# Exercise directions
Both the line below containing "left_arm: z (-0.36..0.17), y" and the line containing "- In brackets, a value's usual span", along with every line between them, should be repeated exactly; no other line belongs in the answer.

╭──

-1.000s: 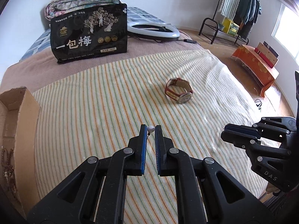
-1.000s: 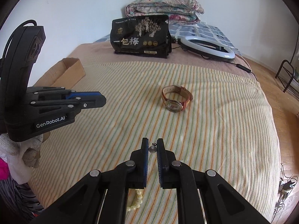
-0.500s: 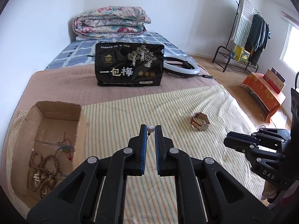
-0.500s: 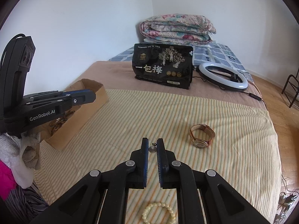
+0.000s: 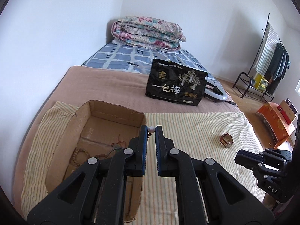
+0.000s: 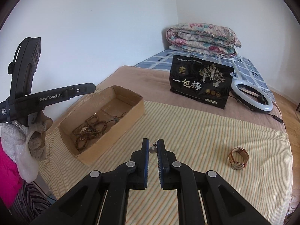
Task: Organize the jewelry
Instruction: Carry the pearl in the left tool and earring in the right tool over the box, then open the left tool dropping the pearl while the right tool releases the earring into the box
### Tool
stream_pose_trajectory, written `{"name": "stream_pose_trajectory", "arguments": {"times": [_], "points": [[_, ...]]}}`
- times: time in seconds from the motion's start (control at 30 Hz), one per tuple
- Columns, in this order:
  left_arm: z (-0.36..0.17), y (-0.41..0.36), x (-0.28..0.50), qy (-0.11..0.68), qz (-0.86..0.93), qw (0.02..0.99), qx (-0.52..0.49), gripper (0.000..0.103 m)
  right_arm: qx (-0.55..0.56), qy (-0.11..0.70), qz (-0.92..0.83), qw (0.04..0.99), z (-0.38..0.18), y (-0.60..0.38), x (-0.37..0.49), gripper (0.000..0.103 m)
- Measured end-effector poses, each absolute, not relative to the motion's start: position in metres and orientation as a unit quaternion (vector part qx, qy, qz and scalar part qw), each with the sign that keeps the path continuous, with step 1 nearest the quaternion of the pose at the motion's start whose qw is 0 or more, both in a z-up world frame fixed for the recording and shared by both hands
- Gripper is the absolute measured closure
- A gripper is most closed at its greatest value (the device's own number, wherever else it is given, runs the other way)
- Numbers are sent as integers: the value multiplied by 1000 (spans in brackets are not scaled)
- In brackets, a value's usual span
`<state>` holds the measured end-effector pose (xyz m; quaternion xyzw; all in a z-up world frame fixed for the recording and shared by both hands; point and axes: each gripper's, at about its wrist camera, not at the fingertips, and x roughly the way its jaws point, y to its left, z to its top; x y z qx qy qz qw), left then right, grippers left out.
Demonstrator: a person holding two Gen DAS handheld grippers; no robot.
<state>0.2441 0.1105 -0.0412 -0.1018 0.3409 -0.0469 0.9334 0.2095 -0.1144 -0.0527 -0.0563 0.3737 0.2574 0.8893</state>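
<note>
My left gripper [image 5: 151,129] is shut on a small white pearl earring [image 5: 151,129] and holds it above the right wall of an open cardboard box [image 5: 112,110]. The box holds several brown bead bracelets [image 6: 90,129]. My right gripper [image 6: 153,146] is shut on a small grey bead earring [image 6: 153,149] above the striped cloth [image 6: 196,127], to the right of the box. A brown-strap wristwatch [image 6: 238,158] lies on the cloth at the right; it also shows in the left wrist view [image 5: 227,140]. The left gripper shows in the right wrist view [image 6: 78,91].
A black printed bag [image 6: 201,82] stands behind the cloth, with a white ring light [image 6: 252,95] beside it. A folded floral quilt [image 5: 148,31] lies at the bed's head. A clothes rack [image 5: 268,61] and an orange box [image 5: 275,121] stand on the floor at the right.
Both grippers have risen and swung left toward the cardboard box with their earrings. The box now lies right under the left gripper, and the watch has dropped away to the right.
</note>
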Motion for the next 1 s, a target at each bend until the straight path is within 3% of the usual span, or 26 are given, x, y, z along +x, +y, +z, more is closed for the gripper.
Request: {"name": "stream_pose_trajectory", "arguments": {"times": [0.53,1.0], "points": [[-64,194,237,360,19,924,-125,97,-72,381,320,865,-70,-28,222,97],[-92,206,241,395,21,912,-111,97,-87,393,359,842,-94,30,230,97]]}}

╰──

# Task answer
  left_arm: z (-0.36..0.17), y (-0.41..0.36), x (-0.28..0.50), qy (-0.11..0.68), qz (-0.86..0.93), qw (0.02..0.99), qx (-0.52..0.49), gripper (0.000..0.103 m)
  right_arm: qx (-0.55..0.56), qy (-0.11..0.70), qz (-0.92..0.83), qw (0.04..0.99), z (-0.38..0.18), y (-0.60..0.38), x (-0.37..0.49), gripper (0.000..0.103 m)
- Measured end-effector poses, each absolute, not relative to the motion's start: position in metres and orientation as a unit quaternion (vector part qx, qy, qz and scalar part qw), each with the sign that keeps the path continuous, with step 1 nearest the quaternion of the pose at the motion's start whose qw is 0 or more, both in a z-up world frame fixed for the recording and shared by both hands
- Gripper is the absolute measured closure
- A gripper is most closed at its greatest value (the device's own number, wherever else it is given, runs the other way)
- Numbers are sent as integers: the value multiplied by 1000 (spans in brackets are not scaled)
- In brackets, a value's usual span

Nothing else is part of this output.